Doch die Sehnsucht ist groß, in der Kathedrale des Tennis-Sports Historisches zu schaffen. Zumal ihr viele Experten den Coup im All England Lawn Tennis Club zutrauen. "Angie hat sich nach einem schwierigen Jahr 2017 längst wieder gefangen und hat den alten Biss zurück. Sie gehört bei den Grand Slams immer zu den Anwärterinnen auf den Sieg, weil sie weiß, wie es sich anfühlt", betonte die US-Ikone Chris Evert. Auch Toni Nadal, Onkel und Ex-Coach von Rafael Nadal setzt auf Kerber: "Sie hat beste Chance, das zu schaffen", sagte er jüngst im tennisnet-Interview.
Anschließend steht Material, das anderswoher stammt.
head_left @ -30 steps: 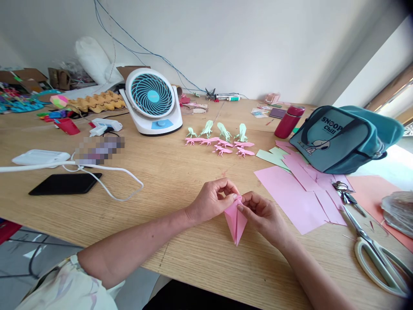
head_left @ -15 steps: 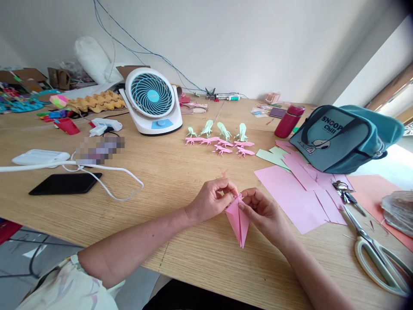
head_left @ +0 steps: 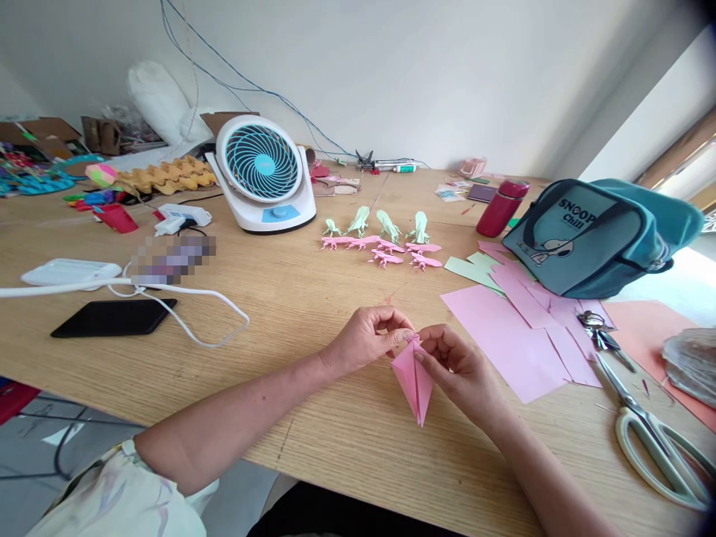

Wozniacki das bislang letzte "Opfer" des Favoritinnen-Sterbens

Bereits fünf Spielerinnen aus den Top Ten waren vor der dritten Runde gescheitert. Nachdem es Turnierfavoritin Petra Kvitova (Tschechien), die in dieser Saison bereits fünf Titel geholt hat, sowie Caroline Garcia (Frankreich), Sloane Stephens (USA) und Elina Svitolina (Ukraine) bereits in der ersten Runde erwischt hatte, schied Australian-Open-Siegerin Caroline Wozniacki aus Dänemark am Mittwochabend in Runde zwei aus.

Die Weltranglistenzweite war mit dem Turniererfolg in der Tasche aus Eastbourne in den Südwesten von London gekommen. Doch im Duell mit der routinierten Linkshänderin Ekaterina Makarova (Russland), 2014 immerhin Wimbledon-Viertelfinalistin, hatte Wozniacki eine Menge, worüber sie sich beklagen konnte.

"Caro" haderte mit sich - und den Flugameisen

Unter anderem auch über die nervigen Flugameisen, die in diesem Jahr wegen der hohen Temperaturen wieder in Scharen präsent sind. "Ich habe während des Matches sogar nach Insekten-Mittel gefragt, denn zu einem Zeitpunkt sind wirklich viele von ihnen rumgeflogen", berichtete Wozniacki nach ihrem frühsten Aus bei einem Grand-Slam-Turnier seit zwei Jahren (Wimbledon 2016).